» About this task
Each line of the listing is to be copied exactly.

--- START ---

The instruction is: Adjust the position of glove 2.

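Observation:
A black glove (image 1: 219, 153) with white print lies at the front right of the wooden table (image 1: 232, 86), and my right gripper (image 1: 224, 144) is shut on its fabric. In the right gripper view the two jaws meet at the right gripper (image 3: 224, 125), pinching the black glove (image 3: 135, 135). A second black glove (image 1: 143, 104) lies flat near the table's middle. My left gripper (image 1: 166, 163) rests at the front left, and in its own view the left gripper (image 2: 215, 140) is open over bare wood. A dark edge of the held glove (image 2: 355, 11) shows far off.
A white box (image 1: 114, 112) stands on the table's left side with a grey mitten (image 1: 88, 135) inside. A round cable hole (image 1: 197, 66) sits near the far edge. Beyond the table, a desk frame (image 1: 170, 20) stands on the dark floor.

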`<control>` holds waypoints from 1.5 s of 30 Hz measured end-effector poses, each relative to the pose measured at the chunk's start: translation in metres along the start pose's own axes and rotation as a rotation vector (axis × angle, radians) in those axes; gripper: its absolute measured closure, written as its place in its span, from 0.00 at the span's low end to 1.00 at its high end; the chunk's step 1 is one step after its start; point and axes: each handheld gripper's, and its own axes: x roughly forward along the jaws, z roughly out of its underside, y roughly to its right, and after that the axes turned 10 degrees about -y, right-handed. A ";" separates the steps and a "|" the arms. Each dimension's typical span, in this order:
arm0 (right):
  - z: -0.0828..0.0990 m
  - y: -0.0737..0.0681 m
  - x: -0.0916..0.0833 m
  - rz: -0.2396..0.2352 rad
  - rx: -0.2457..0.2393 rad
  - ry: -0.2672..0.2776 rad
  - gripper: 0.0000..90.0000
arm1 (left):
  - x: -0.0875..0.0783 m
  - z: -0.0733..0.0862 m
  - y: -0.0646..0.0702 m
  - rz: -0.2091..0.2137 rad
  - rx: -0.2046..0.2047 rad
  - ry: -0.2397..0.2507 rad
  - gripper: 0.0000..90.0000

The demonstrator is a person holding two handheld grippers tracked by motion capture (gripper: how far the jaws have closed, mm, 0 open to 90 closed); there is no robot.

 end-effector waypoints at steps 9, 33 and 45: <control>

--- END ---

» Answer box
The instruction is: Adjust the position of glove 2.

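Observation:
A black glove (image 1: 219, 153) with white print lies at the front right of the wooden table (image 1: 232, 86), and my right gripper (image 1: 224, 144) is shut on its fabric. In the right gripper view the two jaws meet at the right gripper (image 3: 224, 125), pinching the black glove (image 3: 135, 135). A second black glove (image 1: 143, 104) lies flat near the table's middle. My left gripper (image 1: 166, 163) rests at the front left, and in its own view the left gripper (image 2: 215, 140) is open over bare wood. A dark edge of the held glove (image 2: 355, 11) shows far off.
A white box (image 1: 114, 112) stands on the table's left side with a grey mitten (image 1: 88, 135) inside. A round cable hole (image 1: 197, 66) sits near the far edge. Beyond the table, a desk frame (image 1: 170, 20) stands on the dark floor.
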
`<control>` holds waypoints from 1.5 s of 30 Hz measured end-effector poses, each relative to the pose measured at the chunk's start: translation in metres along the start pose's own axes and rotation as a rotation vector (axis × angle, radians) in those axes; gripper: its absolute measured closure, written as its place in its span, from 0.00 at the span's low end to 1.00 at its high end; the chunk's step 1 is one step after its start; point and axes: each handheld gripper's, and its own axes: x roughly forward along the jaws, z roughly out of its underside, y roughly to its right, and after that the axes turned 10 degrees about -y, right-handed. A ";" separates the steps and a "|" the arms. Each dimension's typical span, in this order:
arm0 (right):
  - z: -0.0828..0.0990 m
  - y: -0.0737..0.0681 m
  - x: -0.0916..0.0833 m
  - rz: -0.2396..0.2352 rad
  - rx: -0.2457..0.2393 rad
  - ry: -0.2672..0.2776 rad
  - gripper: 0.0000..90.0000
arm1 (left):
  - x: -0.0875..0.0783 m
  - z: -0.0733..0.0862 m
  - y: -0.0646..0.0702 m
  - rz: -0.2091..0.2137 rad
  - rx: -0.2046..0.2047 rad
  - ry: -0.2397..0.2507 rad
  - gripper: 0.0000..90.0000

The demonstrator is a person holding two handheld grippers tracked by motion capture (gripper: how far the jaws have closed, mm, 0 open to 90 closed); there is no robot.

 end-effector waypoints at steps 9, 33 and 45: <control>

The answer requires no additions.